Lots of questions this time of year. The snow is melting fast enough so that most now believe this really is spring. Having noticed, they ask things like: "Is this a good time to trim up trees and shrubs?"
Actually, this is a really bad time to trim most stuff outside, in my humble opinion. A little earlier when the temperatures reliably stayed below freezing would have been fine, but it is too late now that temperatures are hitting the mid 30s during the daytime.
Prune now and not only are you going to miss the greenery so badly needed (and in the case of lilacs, their flowers this year), but you risk dripping sap from the cut. What this means is that during the days when temperatures are above 32, water is flowing from the roots up into the branches (through the xylem tubes). This time of year, sugars stored in the roots as starch are transported up with water.
Xylem tissue cannot repair itself and just drip sap. Later in the season these sugars run in the phloem which can actually shut itself off. Cut a branch or limb this time of year this xylem sap flows out. It can be messy, especially when you are dealing with a birch. (Birch syrup, anyone?) Hold off until after things have leafed out and the phloem takes over carrying the sugars.
Next, what about those emerging bulbs that were caught by the snows? Are they going to make it?
Fortunately, there is no cause to worry about bulbs that were up. These all have antifreeze systems that protect them from frosts. If they had been in flower, however, things would be different. And, depending on break-up, it may be different for the bulbs that have not appeared yet. A long break-up tends to result in lots of rotted bulbs.

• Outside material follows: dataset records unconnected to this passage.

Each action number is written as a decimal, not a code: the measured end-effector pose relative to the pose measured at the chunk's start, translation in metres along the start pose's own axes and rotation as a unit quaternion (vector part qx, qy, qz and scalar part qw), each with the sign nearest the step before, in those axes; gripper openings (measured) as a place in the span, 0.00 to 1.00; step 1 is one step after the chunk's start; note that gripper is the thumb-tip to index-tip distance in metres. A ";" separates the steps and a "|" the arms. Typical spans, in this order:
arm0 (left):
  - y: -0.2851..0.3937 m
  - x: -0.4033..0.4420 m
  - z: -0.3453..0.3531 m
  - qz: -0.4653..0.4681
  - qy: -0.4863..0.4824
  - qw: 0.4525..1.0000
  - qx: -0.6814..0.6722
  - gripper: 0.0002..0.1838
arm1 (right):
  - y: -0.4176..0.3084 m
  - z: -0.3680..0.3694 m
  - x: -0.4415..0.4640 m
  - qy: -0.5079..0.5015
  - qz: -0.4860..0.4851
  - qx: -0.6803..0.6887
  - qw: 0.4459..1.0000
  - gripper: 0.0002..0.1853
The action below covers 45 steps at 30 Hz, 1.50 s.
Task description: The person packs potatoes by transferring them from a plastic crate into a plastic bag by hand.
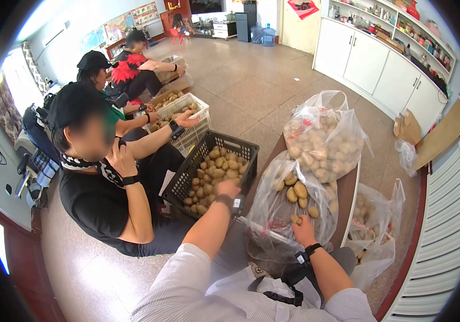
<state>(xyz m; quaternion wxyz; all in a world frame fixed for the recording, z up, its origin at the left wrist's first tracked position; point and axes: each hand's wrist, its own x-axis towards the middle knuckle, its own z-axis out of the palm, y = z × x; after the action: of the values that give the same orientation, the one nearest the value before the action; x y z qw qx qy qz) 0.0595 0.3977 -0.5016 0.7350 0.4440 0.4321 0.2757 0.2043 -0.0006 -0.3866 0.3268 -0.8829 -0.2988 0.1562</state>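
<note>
My left hand (pixel 228 188) reaches over the black plastic crate (pixel 173 184), at the right part of its heap of potatoes (pixel 207 175). Its fingers are turned away from view, so what they hold, if anything, cannot be made out. On my right, my right hand (pixel 304 229) is closed on a small potato (pixel 296 219) at the mouth of a clear plastic bag (pixel 267 201). Several loose potatoes (pixel 298 189) lie inside that bag, just beyond the hand. Both wrists wear dark bands with small devices.
Behind the open bag stands a fuller bag of potatoes (pixel 324 137). More bagged potatoes (pixel 367 206) are on the floor at right. A person in black (pixel 96 198) sits close on my left, one hand over a white crate (pixel 200 126). Two more people sit farther back.
</note>
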 end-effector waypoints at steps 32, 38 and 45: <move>0.109 -0.157 0.104 -0.074 -0.308 0.917 0.245 0.22 | -0.117 0.008 0.021 -0.177 0.007 0.404 0.897 0.25; 0.103 -0.142 0.090 -0.199 -0.210 0.957 0.028 0.19 | -0.091 0.025 0.001 -0.159 0.041 0.378 0.911 0.24; 0.097 -0.122 0.059 -0.137 -0.049 0.988 -0.045 0.21 | -0.053 0.022 -0.014 -0.149 0.050 0.302 0.940 0.20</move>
<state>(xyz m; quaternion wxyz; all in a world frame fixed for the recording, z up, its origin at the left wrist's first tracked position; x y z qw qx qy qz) 0.0510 0.3210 -0.3539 0.8057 0.3595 0.4392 0.1693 0.1603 0.0331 -0.3656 0.5219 -0.7230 -0.2381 0.3850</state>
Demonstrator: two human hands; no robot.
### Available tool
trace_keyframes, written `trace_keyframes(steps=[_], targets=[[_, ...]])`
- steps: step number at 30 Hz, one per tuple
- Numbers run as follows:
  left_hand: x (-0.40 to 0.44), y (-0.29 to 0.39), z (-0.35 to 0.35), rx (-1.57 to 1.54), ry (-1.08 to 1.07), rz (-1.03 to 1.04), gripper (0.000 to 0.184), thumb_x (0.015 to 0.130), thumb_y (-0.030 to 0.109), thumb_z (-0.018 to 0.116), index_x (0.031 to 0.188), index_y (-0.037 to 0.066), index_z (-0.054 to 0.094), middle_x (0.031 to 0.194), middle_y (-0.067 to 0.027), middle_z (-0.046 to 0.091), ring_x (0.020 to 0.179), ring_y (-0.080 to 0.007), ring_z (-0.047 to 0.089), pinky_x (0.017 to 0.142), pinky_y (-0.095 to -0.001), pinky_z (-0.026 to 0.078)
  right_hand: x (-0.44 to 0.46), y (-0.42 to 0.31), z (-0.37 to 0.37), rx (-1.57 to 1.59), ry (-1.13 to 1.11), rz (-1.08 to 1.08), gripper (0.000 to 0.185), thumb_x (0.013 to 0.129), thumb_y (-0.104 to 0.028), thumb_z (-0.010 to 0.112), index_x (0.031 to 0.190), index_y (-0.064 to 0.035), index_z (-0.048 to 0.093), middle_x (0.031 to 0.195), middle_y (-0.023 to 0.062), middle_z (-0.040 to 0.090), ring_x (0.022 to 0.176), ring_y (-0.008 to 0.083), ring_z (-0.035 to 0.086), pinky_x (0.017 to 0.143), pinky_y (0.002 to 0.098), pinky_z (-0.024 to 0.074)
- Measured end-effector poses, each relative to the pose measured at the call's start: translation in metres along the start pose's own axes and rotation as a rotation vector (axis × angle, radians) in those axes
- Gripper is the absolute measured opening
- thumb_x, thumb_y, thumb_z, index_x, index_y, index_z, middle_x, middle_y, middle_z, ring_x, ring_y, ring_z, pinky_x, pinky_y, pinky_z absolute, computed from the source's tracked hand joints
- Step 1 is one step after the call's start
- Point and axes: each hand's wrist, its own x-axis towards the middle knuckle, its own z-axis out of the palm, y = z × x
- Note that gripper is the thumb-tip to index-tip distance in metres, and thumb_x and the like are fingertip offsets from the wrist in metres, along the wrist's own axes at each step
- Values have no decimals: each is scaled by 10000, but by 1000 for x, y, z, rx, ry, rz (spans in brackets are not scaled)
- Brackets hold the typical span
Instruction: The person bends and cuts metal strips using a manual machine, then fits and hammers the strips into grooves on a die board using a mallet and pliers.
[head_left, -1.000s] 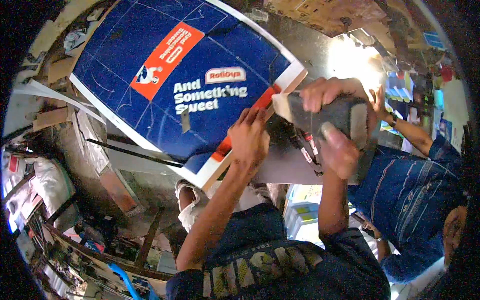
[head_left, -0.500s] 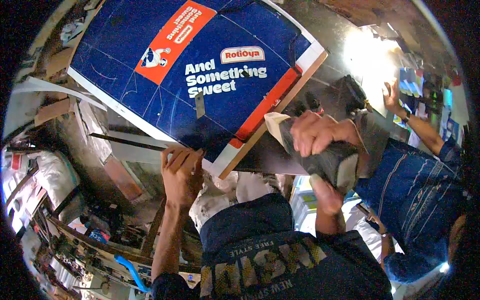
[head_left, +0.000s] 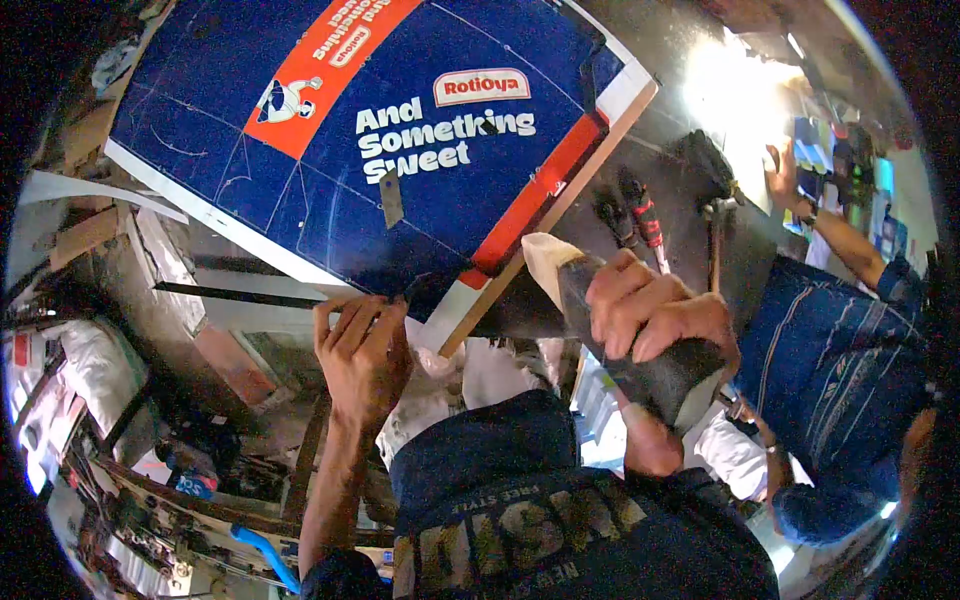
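Note:
A blue printed board [head_left: 330,210] with white and orange lettering lies before me, its near corner pointing at my body. My left hand [head_left: 362,352] is closed at the board's lower edge, fingers pinching a thin black strip [head_left: 235,295] that sticks out to the left. In my right hand [head_left: 655,310] is a dark wedge-shaped block [head_left: 655,380] with a pale, wood-like tip. The fist wraps around its middle, and the tip is near the board's wooden edge [head_left: 550,220], apart from it. A small flat metal piece [head_left: 392,202] rests on the board.
A red-handled hand tool [head_left: 648,215] and a hammer [head_left: 714,240] lie on the dark surface beyond my right hand. Another person in a dark blue shirt [head_left: 830,370] is at the right, one hand [head_left: 785,180] raised near the bright light. Clutter and a blue bar [head_left: 265,552] fill the lower left.
The board appears slightly farther left and higher in view. My right hand and its dark block sit lower, and the red-handled tool and hammer show more clearly. My left hand keeps its pinch.

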Motion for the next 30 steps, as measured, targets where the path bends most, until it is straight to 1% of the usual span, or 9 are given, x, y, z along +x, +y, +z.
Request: trace_keyframes(steps=[2, 4, 5, 7, 10, 14, 18, 21, 30], targets=[[1, 1, -2, -16, 35, 21, 240, 687, 1, 714, 922, 51, 705, 890, -77, 686, 849, -233, 666, 872, -412, 435, -7, 5, 7, -16, 248, -85, 206, 818, -269, 635, 756, -73, 624, 720, 87, 627, 614, 256, 605, 606, 394, 475], [3, 0, -1, -32, 66, 42, 239, 690, 4, 715, 924, 51, 704, 892, -79, 687, 852, -233, 666, 875, -415, 437, 6, -11, 16, -16, 136, -183, 323, 862, -328, 694, 756, -85, 509, 735, 93, 601, 650, 240, 559, 632, 392, 426], [3, -2, 0, -37, 76, 47, 236, 698, 16, 721, 931, 53, 704, 897, -82, 688, 852, -238, 667, 877, -416, 437, 7, -25, 28, -43, 173, -133, 187, 835, -253, 668, 793, -96, 578, 738, 62, 599, 640, 236, 565, 627, 397, 448], [2, -6, 1, -46, 86, 65, 242, 720, 61, 749, 958, 58, 708, 911, -77, 691, 890, -241, 663, 889, -407, 432, 5, -24, 41, -64, 214, -84, 76, 809, -179, 643, 829, -106, 646, 741, 31, 598, 631, 231, 570, 622, 402, 470], [11, -11, -23, -41, -84, 70, 262, 720, 89, 776, 971, 54, 713, 933, -66, 698, 935, -231, 652, 906, -395, 428, 1, -1, 53, -191, 181, -33, 477, 781, -501, 769, 746, -97, 518, 780, 91, 633, 663, 248, 587, 651, 398, 436], [9, -49, -44, -57, -150, 66, 318, 682, 63, 780, 993, 107, 730, 972, -44, 710, 954, -230, 643, 924, -391, 428, 5, -11, 51, -156, 116, -72, 459, 795, -487, 752, 740, -104, 506, 767, 84, 620, 661, 255, 590, 644, 404, 437], [7, -87, -38, -55, -125, 239, 341, 609, -19, 708, 924, 106, 746, 874, -36, 710, 903, -227, 648, 888, -393, 453, 4, 3, 41, -47, 17, -96, 433, 787, -457, 747, 766, -97, 508, 775, 82, 609, 668, 250, 580, 655, 403, 436], [11, -92, -32, -99, -85, 233, 353, 583, -26, 676, 903, 107, 745, 834, -40, 706, 864, -227, 652, 867, -401, 466, 0, 11, 35, 21, -22, -97, 415, 780, -435, 743, 786, -92, 509, 781, 80, 600, 673, 247, 573, 663, 403, 436], [13, -92, -33, -133, -70, 276, 290, 606, 12, 672, 873, 105, 737, 812, -40, 700, 811, -225, 673, 826, -396, 487, 4, -8, 22, 111, -21, -139, 373, 760, -368, 731, 845, -77, 514, 799, 75, 575, 688, 236, 550, 688, 403, 434]])
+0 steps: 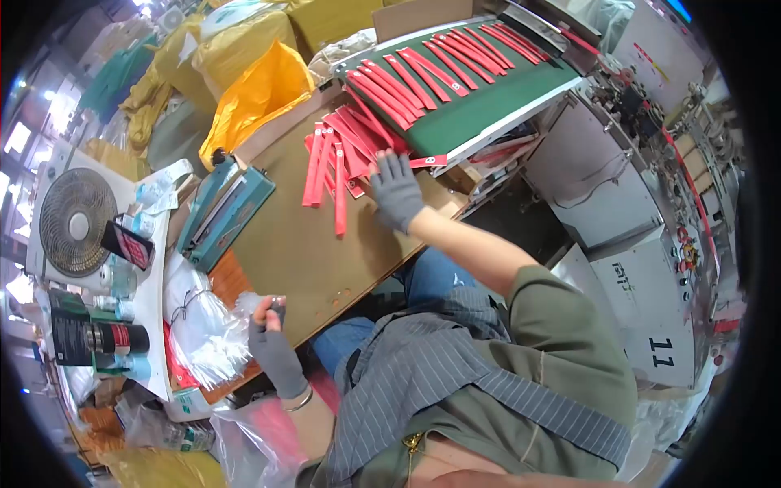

One reader asked if it was possible to grow a bigger dinner plate dahlia or tuberous begonia flower by not pinching back these plants back this time of year. Is this true?
In my experience it is partially true. You can grow Alaska Fair-size begonia and dahlia flowers by not pinching back the plants. However, you do need to pinch back all but one or two of the flower buds so that you limit the number of blooms into which all that plant can put its energy. Its a risky venture if those one or two flowers get damaged.
Several folks have asked about those pesky little flies. It must be going around. The question is how to get rid of the fungus gnats that seem to love their compost starter mix.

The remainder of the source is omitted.